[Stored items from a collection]
================

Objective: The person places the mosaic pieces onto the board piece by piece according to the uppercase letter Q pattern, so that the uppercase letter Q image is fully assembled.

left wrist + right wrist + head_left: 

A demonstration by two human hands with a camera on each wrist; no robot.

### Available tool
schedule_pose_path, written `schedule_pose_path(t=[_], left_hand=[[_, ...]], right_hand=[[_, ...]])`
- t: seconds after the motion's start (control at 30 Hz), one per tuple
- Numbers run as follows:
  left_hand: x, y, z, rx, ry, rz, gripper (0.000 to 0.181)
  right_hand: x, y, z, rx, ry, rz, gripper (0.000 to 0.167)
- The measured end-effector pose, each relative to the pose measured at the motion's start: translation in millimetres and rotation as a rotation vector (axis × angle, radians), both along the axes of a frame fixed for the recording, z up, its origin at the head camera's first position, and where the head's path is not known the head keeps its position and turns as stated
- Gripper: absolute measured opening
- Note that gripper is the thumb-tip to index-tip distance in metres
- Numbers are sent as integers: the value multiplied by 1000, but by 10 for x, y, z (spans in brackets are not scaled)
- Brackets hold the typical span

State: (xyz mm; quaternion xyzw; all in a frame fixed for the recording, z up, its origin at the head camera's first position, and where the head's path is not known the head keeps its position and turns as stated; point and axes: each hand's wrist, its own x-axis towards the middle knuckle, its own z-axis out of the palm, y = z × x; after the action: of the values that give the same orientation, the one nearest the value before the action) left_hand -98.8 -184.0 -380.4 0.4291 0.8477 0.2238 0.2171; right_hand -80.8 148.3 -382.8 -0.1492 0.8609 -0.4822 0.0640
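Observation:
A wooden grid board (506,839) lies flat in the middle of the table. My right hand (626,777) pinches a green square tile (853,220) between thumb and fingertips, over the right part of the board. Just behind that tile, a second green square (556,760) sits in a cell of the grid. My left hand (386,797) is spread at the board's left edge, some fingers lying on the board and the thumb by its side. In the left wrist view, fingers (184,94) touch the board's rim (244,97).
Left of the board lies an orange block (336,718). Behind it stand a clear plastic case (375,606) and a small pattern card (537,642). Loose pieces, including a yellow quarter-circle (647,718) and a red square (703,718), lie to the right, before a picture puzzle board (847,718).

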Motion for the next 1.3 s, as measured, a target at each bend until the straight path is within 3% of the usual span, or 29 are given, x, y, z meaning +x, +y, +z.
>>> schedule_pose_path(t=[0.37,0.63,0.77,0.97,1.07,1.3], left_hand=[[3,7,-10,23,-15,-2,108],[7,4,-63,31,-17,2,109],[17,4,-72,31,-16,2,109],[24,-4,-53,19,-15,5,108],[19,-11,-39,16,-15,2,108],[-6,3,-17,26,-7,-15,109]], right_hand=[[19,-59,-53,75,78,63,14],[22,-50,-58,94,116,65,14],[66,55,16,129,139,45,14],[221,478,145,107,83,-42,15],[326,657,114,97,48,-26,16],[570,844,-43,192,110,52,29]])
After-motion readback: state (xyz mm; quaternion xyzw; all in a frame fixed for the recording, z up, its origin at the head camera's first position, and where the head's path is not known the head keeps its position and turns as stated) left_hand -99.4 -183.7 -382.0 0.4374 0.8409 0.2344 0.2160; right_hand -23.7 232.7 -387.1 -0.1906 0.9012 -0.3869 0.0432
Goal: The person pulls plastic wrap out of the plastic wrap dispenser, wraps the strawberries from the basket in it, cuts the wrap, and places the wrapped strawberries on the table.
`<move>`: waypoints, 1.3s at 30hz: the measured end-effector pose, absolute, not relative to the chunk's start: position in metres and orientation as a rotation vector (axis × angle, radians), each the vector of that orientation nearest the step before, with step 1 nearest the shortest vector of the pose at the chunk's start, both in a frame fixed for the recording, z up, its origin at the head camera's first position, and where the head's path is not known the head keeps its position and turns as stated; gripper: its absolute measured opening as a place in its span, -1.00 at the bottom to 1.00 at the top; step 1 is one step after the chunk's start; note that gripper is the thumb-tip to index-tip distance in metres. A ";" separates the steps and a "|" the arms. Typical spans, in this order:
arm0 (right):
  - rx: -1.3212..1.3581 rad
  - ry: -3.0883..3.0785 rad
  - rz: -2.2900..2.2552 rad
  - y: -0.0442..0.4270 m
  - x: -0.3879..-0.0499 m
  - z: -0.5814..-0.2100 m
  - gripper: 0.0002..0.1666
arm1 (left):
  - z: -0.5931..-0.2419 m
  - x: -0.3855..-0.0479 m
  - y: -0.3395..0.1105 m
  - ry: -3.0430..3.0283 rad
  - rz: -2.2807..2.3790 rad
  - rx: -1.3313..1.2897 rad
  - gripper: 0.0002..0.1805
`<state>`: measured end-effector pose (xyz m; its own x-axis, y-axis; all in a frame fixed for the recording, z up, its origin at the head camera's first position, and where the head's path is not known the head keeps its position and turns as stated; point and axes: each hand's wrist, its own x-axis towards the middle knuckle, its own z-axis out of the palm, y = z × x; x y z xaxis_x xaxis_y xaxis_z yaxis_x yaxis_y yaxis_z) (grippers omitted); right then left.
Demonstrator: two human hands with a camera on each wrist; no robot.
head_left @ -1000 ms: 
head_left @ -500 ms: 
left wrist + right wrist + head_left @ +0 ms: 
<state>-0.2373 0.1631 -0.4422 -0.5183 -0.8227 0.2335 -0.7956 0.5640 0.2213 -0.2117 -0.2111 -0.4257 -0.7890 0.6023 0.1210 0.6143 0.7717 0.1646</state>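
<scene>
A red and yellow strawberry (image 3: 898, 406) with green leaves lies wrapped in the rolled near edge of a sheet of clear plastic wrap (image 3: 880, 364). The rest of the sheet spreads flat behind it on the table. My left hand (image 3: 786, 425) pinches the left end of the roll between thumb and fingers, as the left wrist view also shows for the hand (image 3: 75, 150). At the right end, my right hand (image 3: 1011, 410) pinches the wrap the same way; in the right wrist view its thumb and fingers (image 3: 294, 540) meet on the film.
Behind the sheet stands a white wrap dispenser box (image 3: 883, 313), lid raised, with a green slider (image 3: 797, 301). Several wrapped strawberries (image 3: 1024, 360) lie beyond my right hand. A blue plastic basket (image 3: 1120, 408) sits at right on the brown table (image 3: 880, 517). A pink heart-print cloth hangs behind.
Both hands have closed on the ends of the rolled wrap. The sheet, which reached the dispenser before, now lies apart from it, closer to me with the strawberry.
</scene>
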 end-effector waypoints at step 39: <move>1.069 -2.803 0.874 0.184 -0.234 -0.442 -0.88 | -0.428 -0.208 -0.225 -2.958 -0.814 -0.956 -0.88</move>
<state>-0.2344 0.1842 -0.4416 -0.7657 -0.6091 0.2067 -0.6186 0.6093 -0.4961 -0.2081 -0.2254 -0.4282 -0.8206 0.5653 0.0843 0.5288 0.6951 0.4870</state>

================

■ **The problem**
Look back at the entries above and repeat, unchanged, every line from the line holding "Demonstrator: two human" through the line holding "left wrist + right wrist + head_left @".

■ **Your solution**
Demonstrator: two human hands with a camera on each wrist; no robot.
head_left @ -1000 ms: 
head_left @ -500 ms: 
left wrist + right wrist + head_left @ +0 ms: 

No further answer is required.